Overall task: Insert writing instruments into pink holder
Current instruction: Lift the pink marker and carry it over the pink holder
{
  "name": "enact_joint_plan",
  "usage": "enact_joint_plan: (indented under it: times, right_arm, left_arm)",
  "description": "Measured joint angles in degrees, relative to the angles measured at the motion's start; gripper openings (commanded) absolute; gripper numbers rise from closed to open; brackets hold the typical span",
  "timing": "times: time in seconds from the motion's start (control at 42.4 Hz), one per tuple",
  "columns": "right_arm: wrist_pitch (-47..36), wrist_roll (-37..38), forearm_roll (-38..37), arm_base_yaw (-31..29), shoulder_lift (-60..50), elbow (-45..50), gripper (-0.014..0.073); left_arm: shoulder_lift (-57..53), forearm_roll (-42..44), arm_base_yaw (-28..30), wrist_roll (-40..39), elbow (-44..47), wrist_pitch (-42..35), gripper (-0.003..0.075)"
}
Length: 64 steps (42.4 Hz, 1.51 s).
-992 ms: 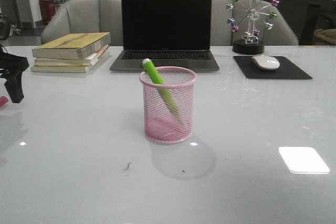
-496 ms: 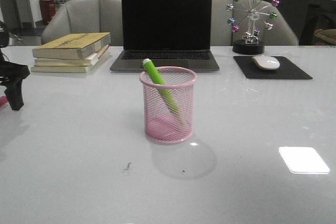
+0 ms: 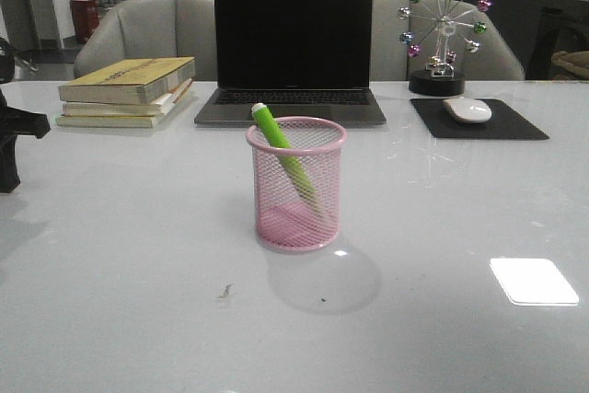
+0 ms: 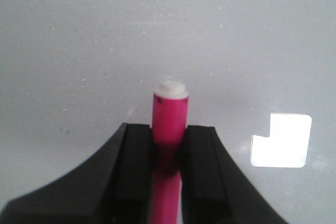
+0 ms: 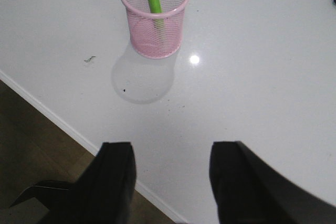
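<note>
One of two markers, the bright green one [image 3: 285, 156], already leaned inside the pink wire-mesh cup [image 3: 296, 183] mid-counter [image 3: 138, 255]. The left end effector [image 4: 168, 145], clamped on the pink-red marker [image 4: 169, 116], had lifted leftward; insertion remained. The right end effector [image 5: 170, 174] hung open.

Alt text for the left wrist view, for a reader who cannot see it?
The left gripper, two black fingers, is shut on a pink-red marker whose white tip points away from the camera. Behind it is a plain white table with one bright light reflection.
</note>
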Motion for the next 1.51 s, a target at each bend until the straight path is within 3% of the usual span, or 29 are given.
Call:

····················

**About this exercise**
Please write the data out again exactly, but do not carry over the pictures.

**Task solution**
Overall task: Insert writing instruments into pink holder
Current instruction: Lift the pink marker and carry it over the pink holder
{
  "name": "enact_joint_plan",
  "usage": "enact_joint_plan: (indented under it: times, right_arm, left_arm)",
  "description": "Measured joint angles in degrees, relative to the angles measured at the motion's start; gripper openings (commanded) absolute; gripper numbers rise from closed to open; brackets hold the typical span",
  "timing": "times: time in seconds from the motion's start (control at 42.4 Hz), one per tuple",
  "columns": "right_arm: wrist_pitch (-47..36), wrist_roll (-37..38), forearm_roll (-38..37), arm_base_yaw (-31..29), shoulder_lift (-60..50), elbow (-45..50), gripper (-0.014..0.073); left_arm: shoulder_lift (-57..53), forearm_roll (-42..44), arm_base_yaw (-28..30), wrist_roll (-40..39), elbow (-44..47), wrist_pitch (-42..35), gripper (-0.003..0.075)"
}
Length: 64 steps (42.4 Hz, 1.51 s).
-992 ms: 
-496 ms: 
+0 ms: 
+0 ms: 
+0 ms: 
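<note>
One of two markers, the bright green one [image 3: 285, 156], already leaned inside the pink wire-mesh cup [image 3: 296, 183] mid-counter [image 3: 138, 255]. The left end effector [image 4: 168, 145], clamped on the pink-red marker [image 4: 169, 116], had lifted leftward; insertion remained. The right end effector [image 5: 170, 174] hung open.

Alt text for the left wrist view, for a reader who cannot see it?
The left gripper, two black fingers, is shut on a pink-red marker whose white tip points away from the camera. Behind it is a plain white table with one bright light reflection.
</note>
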Motion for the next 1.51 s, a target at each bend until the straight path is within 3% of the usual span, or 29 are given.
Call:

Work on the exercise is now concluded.